> PROBLEM DETAILS:
Please reproduce the listing in its entirety, exactly as written, but without images.

> DATA BLOCK:
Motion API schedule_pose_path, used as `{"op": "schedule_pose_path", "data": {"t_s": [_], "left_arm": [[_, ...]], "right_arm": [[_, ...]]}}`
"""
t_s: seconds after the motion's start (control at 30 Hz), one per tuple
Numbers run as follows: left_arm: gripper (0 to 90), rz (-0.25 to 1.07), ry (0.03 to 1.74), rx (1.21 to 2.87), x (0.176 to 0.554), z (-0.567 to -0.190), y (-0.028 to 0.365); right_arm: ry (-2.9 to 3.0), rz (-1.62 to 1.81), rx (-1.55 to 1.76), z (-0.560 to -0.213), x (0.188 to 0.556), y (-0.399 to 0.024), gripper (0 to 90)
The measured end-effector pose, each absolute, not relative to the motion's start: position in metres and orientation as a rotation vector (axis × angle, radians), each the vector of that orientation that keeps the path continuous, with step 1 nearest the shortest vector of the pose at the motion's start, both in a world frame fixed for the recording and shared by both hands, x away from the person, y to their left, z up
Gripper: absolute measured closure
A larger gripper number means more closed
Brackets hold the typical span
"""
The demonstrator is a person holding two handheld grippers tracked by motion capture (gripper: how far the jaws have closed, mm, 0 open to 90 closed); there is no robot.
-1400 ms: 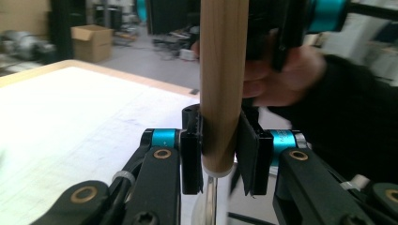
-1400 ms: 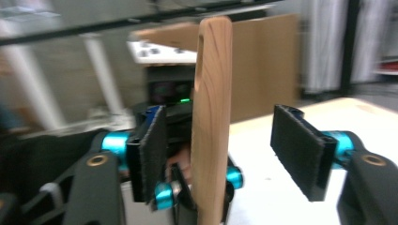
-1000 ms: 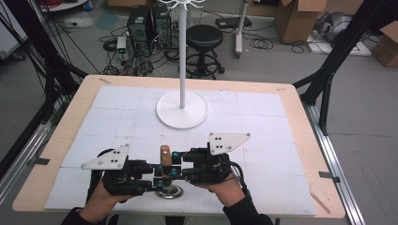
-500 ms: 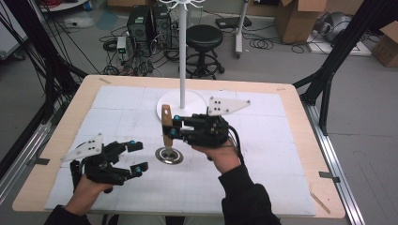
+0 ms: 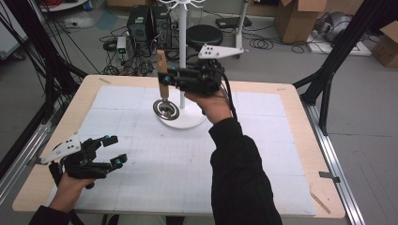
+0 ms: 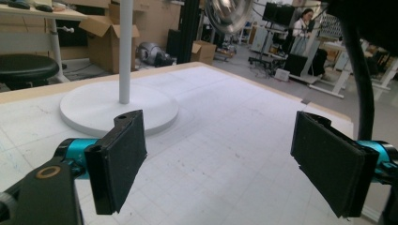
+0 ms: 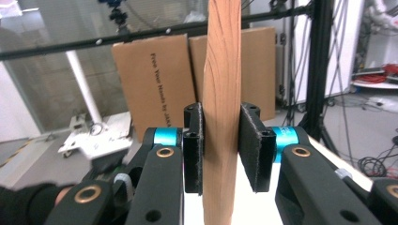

> ANSWER TO THIS TASK:
Motion API schedule_pose_path, used as `{"op": "schedule_pose_path", "data": {"t_s": [_], "left_arm": [[_, ...]], "right_arm": [[_, ...]]}}`
"""
t_s: seconds after the motion's start (control at 30 Hz), one per tuple
Numbers run as follows: left_arm: gripper (0 to 90), rz (-0.25 to 1.07), ry (0.03 to 1.74), rx (1.21 to 2.87), x (0.176 to 0.554), z (-0.567 to -0.190), y (-0.028 to 0.365); right_arm: ry (-2.9 to 3.0), rz (-1.62 to 1.81), rx (-1.55 to 1.76), z (-0.560 to -0.213), x (0.188 to 0.556), y (-0.399 to 0.024), gripper (0 to 90)
The measured end-effector pose, each absolute, not relative to the motion's start: position in metres and orientation as a rotation vector (axis × angle, radians), each the vector of that orientation that keeps the path continuous, with step 1 nearest the shortest vector of the pose at the motion's start, both in a world frame fixed for the recording and shared by both hands, x away from the person, y to their left, z up
Gripper: absolute measured closure
A larger gripper number means more closed
Brackets hold the typical span
"""
The demonstrator is a person holding two handheld grippers tracked by motion capture (gripper: how far the jaws have closed, mm, 0 open to 90 closed); there is no robot.
-1400 ms: 
-1400 ms: 
-1000 ms: 
-500 ms: 
+0 ms: 
+0 ms: 
+0 ms: 

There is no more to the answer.